I ran this in the command line:

for f in *.job; do
    bsub < "$f"
done

Ok, the “bigmem” queue ones never submitted and were still pending a day later, so I used bjobs -p to see why, and it said this: “Not enough processors to meet the job’s spanning requirement: 1 host;”

So I changed the parameters to “normal” queue and -8 processors, and it ran.

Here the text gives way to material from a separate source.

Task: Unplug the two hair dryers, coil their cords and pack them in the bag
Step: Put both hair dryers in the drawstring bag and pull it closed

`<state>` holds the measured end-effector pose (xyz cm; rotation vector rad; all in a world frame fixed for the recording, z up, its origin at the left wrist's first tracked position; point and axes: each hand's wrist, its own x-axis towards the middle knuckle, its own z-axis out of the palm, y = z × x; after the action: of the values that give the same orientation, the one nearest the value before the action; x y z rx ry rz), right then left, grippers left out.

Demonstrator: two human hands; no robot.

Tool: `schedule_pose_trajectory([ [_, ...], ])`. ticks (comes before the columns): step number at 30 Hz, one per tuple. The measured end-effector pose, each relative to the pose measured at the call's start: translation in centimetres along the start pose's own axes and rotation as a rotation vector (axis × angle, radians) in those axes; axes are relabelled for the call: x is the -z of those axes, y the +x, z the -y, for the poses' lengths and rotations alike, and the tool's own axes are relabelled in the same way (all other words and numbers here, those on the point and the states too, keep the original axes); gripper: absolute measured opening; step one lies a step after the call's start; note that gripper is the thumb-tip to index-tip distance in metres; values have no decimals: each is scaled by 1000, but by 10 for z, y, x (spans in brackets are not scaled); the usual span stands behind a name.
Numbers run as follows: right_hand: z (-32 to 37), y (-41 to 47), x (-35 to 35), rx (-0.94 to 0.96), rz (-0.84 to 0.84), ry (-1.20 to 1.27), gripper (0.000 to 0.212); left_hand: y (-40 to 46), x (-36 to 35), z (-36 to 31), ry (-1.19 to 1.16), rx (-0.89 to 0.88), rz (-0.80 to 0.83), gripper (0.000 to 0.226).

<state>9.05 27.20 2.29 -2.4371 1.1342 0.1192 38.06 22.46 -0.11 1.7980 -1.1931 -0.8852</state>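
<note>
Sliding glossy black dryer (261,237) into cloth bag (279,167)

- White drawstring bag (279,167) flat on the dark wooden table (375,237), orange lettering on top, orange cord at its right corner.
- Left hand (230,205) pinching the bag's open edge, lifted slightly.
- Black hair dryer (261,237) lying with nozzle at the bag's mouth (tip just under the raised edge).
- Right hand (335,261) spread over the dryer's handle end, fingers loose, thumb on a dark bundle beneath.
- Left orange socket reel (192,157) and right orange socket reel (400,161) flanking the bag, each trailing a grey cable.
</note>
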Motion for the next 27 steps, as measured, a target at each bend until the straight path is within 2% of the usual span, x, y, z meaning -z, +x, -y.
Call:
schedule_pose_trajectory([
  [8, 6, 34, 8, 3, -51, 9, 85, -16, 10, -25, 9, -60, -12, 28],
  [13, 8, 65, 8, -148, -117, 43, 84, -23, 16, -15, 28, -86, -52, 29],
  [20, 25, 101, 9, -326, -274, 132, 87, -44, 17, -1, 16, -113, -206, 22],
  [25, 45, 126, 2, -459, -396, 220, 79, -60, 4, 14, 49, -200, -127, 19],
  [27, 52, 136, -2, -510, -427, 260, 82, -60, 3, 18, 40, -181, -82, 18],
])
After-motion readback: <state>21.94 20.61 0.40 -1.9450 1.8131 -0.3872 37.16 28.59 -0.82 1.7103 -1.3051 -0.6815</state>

But then all the jobs exited out because of the following issue: “Please, ensure the directory “/scratch/projects/and_transcriptomics/reciprocaltransplant/raw_seq_files/sortmerna/Pstr-Nov2023-198/kvdb” is Empty prior running ‘sortmerna’”.

According to chatGPT, having a pre-filled “kvdb” folder is the only one that sortmerna cares about and will refuse to rewrite over.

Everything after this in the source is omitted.